Your instructions
With the pictures left aside, write out the entries that follow exactly.

------

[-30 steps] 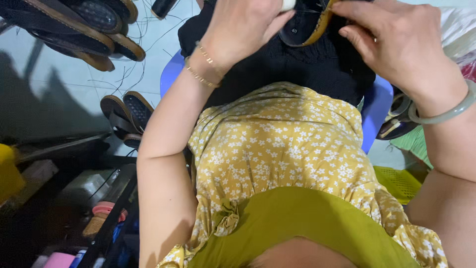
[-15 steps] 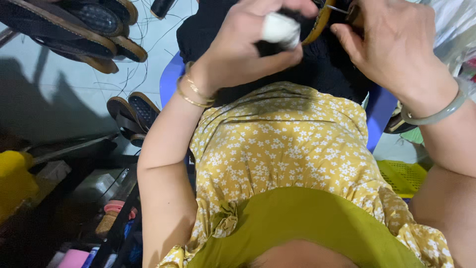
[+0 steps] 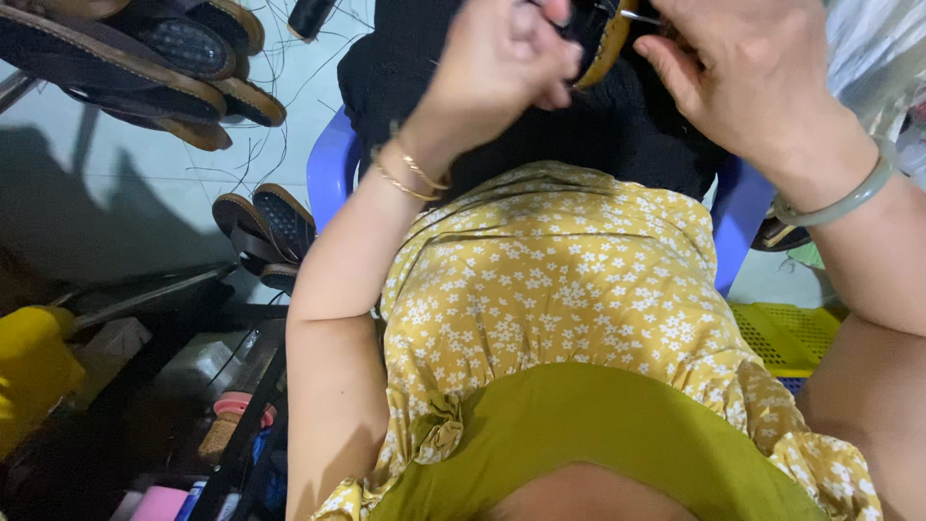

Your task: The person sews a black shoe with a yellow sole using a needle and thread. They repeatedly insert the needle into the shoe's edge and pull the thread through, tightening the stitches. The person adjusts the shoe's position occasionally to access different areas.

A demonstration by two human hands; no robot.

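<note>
My left hand [image 3: 502,58], with gold bracelets at the wrist, is curled shut on the black upper of a tan-edged sandal [image 3: 610,43] held over a black cloth [image 3: 598,135] on my lap. My right hand [image 3: 743,77], wearing a pale green bangle, pinches a thin metal needle [image 3: 641,15] at the sandal's edge. Most of the sandal is cut off by the top of the frame or hidden under my fingers. Below the hands lies my yellow flowered dress [image 3: 569,289].
Several brown sandals [image 3: 145,68] lie on the pale floor at the upper left, with another pair [image 3: 265,227] near a blue plastic chair [image 3: 333,169]. A yellow basket [image 3: 791,333] sits at the right. A yellow container [image 3: 34,367] and dark clutter fill the lower left.
A white object that showed in my left hand half a second ago is out of sight now. Both hands have stayed on the sandal, and the left fist has closed tighter.
</note>
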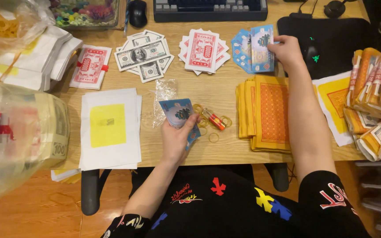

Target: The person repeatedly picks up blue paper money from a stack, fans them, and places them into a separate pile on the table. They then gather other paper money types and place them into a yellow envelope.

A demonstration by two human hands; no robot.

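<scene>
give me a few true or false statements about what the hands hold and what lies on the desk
1. The left hand holds a small bundle of blue printed paper notes. True.
2. The right hand rests on the black computer mouse. False: it holds a fan of blue printed notes at the far side of the desk; that mouse lies untouched.
3. Loose rubber bands lie on the wooden desk beside the left hand. True.
4. The stack of orange and yellow patterned paper sheets lies left of the white sheet with a yellow square. False: it lies to its right.
</scene>
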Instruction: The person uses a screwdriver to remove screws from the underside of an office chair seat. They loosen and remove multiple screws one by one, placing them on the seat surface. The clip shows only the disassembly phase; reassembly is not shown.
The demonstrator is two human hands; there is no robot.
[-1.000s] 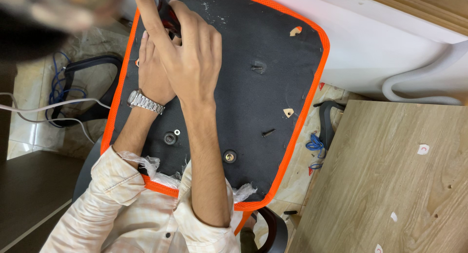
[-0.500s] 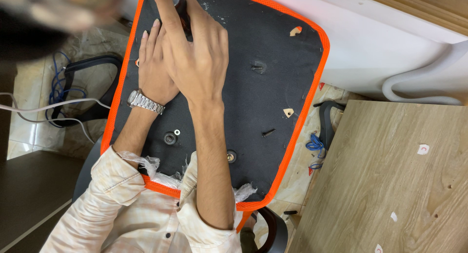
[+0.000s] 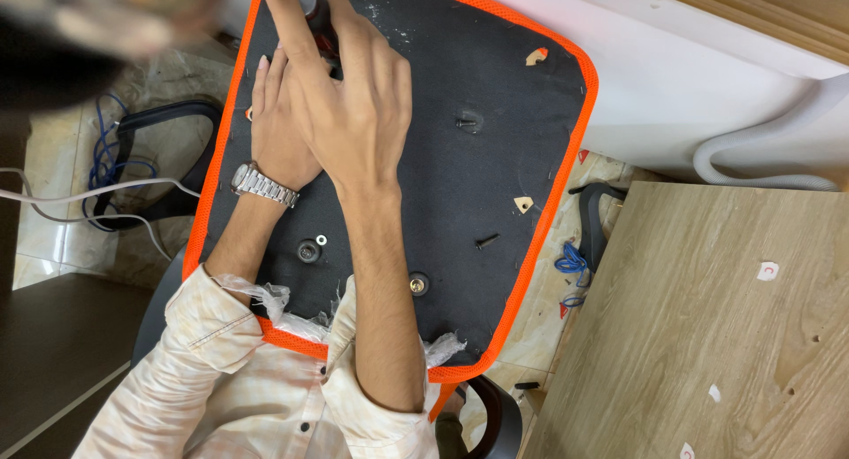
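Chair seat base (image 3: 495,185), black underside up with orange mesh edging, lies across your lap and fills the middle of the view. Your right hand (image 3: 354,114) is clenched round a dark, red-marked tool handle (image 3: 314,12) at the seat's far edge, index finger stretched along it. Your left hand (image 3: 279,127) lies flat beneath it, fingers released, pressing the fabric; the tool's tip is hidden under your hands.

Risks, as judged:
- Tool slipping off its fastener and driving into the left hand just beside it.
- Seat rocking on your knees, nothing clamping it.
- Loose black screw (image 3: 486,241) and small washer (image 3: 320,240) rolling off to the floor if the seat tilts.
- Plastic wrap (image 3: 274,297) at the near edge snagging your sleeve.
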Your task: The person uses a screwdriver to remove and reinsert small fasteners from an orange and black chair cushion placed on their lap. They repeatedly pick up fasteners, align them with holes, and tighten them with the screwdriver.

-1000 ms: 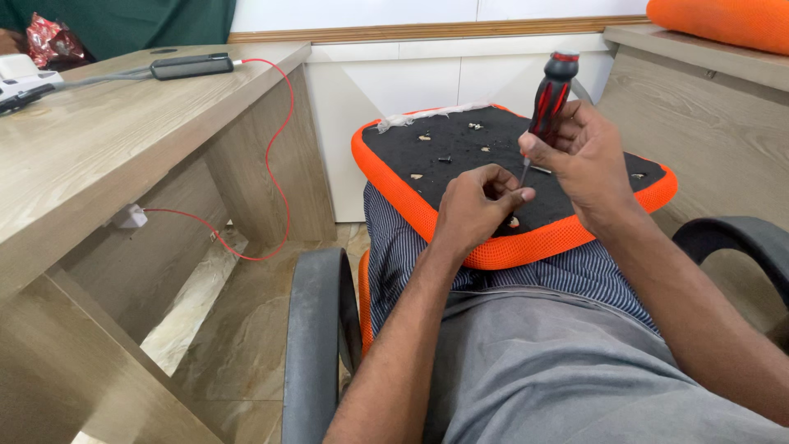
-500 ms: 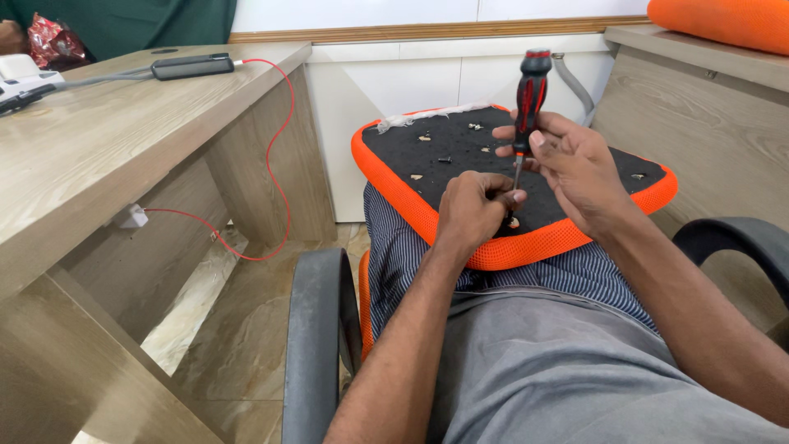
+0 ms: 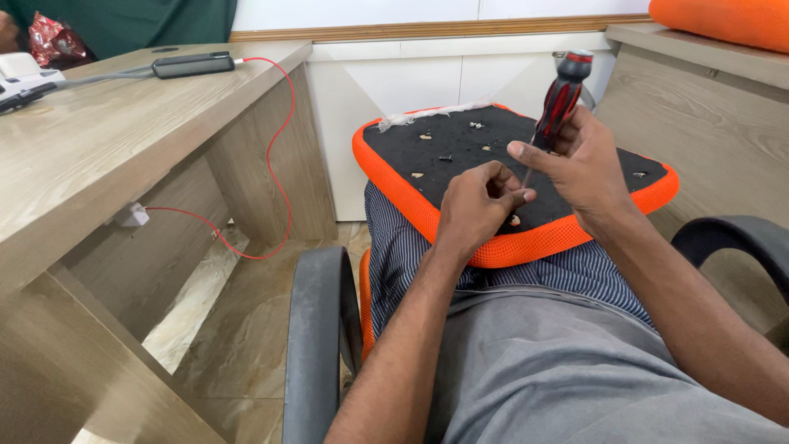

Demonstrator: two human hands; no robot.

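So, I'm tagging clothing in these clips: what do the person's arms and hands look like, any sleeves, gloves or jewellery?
Both forearms are bare up to the frame edge, with no sleeves in sight. The left hand and right hand wear no gloves, and no rings, watch or wristband show from this angle.

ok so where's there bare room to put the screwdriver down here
The wooden desk has a wide bare patch, between the black device with the red cable and its near edge. The black seat pad is crowded: small screws lie scattered over it, and the left hand and right hand with the screwdriver fill its near half.
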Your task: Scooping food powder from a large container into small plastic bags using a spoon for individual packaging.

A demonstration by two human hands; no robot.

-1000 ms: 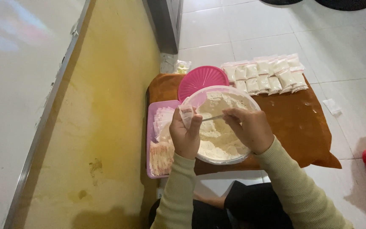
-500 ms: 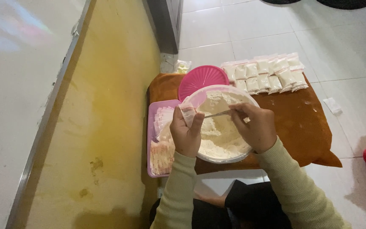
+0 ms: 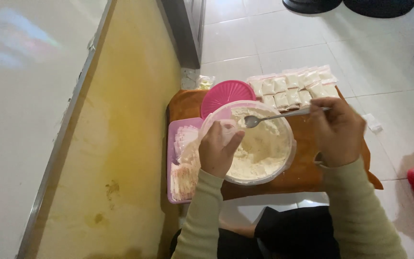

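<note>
Left hand grips a small clear plastic bag at nine o'clock over the round tub of white flour; right hand, clasping the metal spoon, has drawn back toward three o'clock, its bowl now empty beyond the bag, suggesting that scoop is delivered

We are holding a shiny metal spoon in our right hand and pinching a thin clear plastic bag in our left hand. Below them is sitting a translucent plastic tub of matt, powdery flour. Beyond it, a ribbed glossy pink plastic lid is lying on the matt brown cloth, bordered by glossy white tiles.
</note>
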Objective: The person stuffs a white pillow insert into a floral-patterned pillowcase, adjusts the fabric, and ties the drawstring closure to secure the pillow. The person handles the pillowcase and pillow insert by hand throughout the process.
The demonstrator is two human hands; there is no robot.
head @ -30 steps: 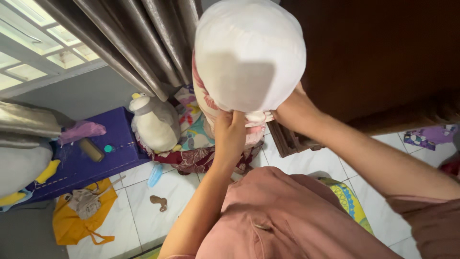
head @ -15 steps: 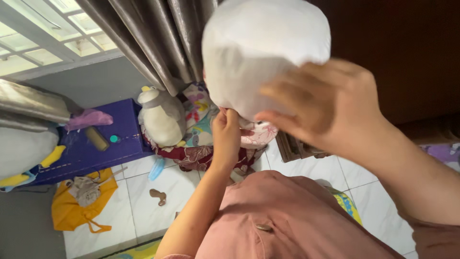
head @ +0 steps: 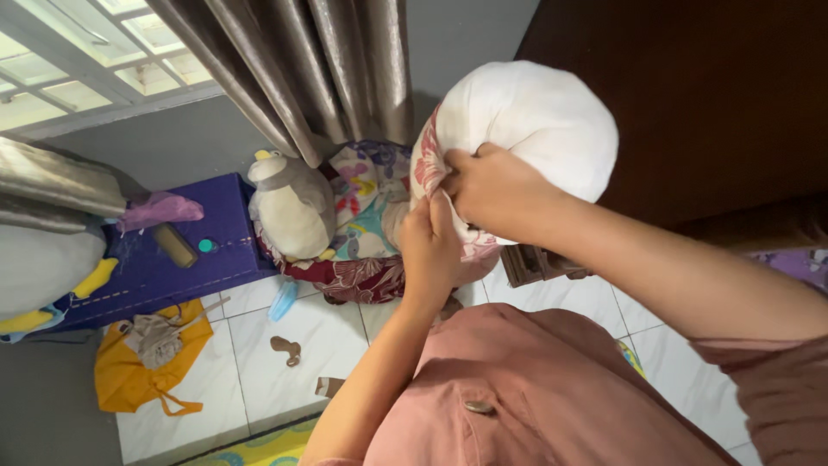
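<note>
Both hands work a white pillow [head: 535, 121], held up in front of the dark wardrobe [head: 690, 95]. Right hand [head: 496, 190] grip clamped on its floral cover edge [head: 429, 160]; left hand [head: 431, 246] just below, apparently pinching the same fabric.

A penguin plush toy [head: 291, 207] leans against patterned bedding [head: 362, 216] beneath grey curtains [head: 302, 69]; a yellow bag [head: 142, 380] lies on the white-tiled floor [head: 250, 362] beside a purple box [head: 155, 259].
</note>
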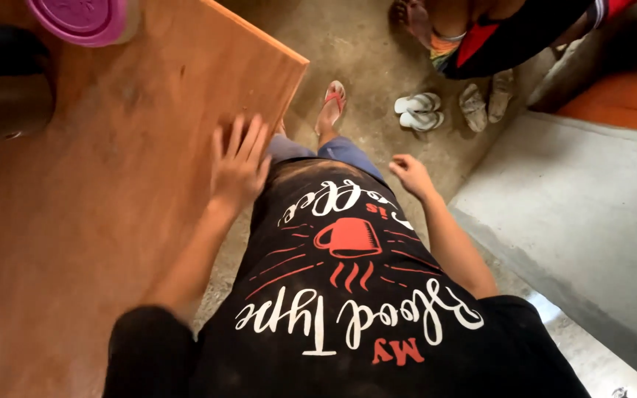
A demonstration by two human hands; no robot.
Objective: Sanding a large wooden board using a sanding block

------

Answer section
[-30 steps] 
[-15 steps] 
[+0 steps] 

Your task: The person sews a black shoe with a yellow sole using a needle and thread. They repeatedly insert the needle into the shoe's edge and pull the thread through, tightening the stitches. The person adjusts the shoe's position occasionally to access different areas.

A demonstration by two human hands; no robot.

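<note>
My left hand [image 3: 502,58], with gold bracelets at the wrist, is curled shut on the black upper of a tan-edged sandal [image 3: 610,43] held over a black cloth [image 3: 598,135] on my lap. My right hand [image 3: 743,77], wearing a pale green bangle, pinches a thin metal needle [image 3: 641,15] at the sandal's edge. Most of the sandal is cut off by the top of the frame or hidden under my fingers. Below the hands lies my yellow flowered dress [image 3: 569,289].
Several brown sandals [image 3: 145,68] lie on the pale floor at the upper left, with another pair [image 3: 265,227] near a blue plastic chair [image 3: 333,169]. A yellow basket [image 3: 791,333] sits at the right. A yellow container [image 3: 34,367] and dark clutter fill the lower left.
A white object that showed in my left hand half a second ago is out of sight now. Both hands have stayed on the sandal, and the left fist has closed tighter.
</note>
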
Target: The person repeatedly picks up blue paper money from a stack, fans them, and places them into a separate pile on the table. They then gather other paper money types and place them into a yellow envelope.

A demonstration by two human hands; no robot.

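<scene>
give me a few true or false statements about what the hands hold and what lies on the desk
1. The left hand holds a small bundle of blue printed paper notes. True.
2. The right hand rests on the black computer mouse. False: it holds a fan of blue printed notes at the far side of the desk; that mouse lies untouched.
3. Loose rubber bands lie on the wooden desk beside the left hand. True.
4. The stack of orange and yellow patterned paper sheets lies left of the white sheet with a yellow square. False: it lies to its right.
</scene>
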Instruction: The person uses a screwdriver to remove screws from the underside of an office chair seat. They loosen and remove multiple screws one by one, placing them on the seat surface. The clip shows only the disassembly phase; reassembly is not shown.
The demonstrator is two human hands; there is no robot.
[-1.000s] 
[-0.500s] 
[+0.000s] 
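Chair seat base (image 3: 495,185), black underside up with orange mesh edging, lies across your lap and fills the middle of the view. Your right hand (image 3: 354,114) is clenched round a dark, red-marked tool handle (image 3: 314,12) at the seat's far edge, index finger stretched along it. Your left hand (image 3: 279,127) lies flat beneath it, fingers released, pressing the fabric; the tool's tip is hidden under your hands.

Risks, as judged:
- Tool slipping off its fastener and driving into the left hand just beside it.
- Seat rocking on your knees, nothing clamping it.
- Loose black screw (image 3: 486,241) and small washer (image 3: 320,240) rolling off to the floor if the seat tilts.
- Plastic wrap (image 3: 274,297) at the near edge snagging your sleeve.
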Your task: The person uses a screwdriver to remove and reinsert small fasteners from an orange and black chair cushion placed on their lap. They repeatedly pick up fasteners, align them with holes, and tighten them with the screwdriver.

-1000 ms: 
-500 ms: 
+0 ms: 

Demonstrator: two human hands; no robot.

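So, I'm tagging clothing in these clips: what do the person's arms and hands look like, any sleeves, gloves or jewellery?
Both forearms are bare up to the frame edge, with no sleeves in sight. The left hand and right hand wear no gloves, and no rings, watch or wristband show from this angle.

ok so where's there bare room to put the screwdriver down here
The wooden desk has a wide bare patch, between the black device with the red cable and its near edge. The black seat pad is crowded: small screws lie scattered over it, and the left hand and right hand with the screwdriver fill its near half.
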Your task: Scooping food powder from a large container into small plastic bags using a spoon for individual packaging.

A demonstration by two human hands; no robot.

-1000 ms: 
-500 ms: 
+0 ms: 

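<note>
Left hand grips a small clear plastic bag at nine o'clock over the round tub of white flour; right hand, clasping the metal spoon, has drawn back toward three o'clock, its bowl now empty beyond the bag, suggesting that scoop is delivered

We are holding a shiny metal spoon in our right hand and pinching a thin clear plastic bag in our left hand. Below them is sitting a translucent plastic tub of matt, powdery flour. Beyond it, a ribbed glossy pink plastic lid is lying on the matt brown cloth, bordered by glossy white tiles.
</note>
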Objective: The person stuffs a white pillow insert into a floral-patterned pillowcase, adjusts the fabric, and ties the drawstring closure to secure the pillow. The person handles the pillowcase and pillow insert by hand throughout the process.
The demonstrator is two human hands; there is no robot.
head @ -30 steps: 
head @ -15 steps: 
head @ +0 steps: 
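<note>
Both hands work a white pillow [head: 535, 121], held up in front of the dark wardrobe [head: 690, 95]. Right hand [head: 496, 190] grip clamped on its floral cover edge [head: 429, 160]; left hand [head: 431, 246] just below, apparently pinching the same fabric.

A penguin plush toy [head: 291, 207] leans against patterned bedding [head: 362, 216] beneath grey curtains [head: 302, 69]; a yellow bag [head: 142, 380] lies on the white-tiled floor [head: 250, 362] beside a purple box [head: 155, 259].
</note>
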A demonstration by two human hands; no robot.
Objective: Sanding a large wooden board using a sanding block

This answer has been written out in full.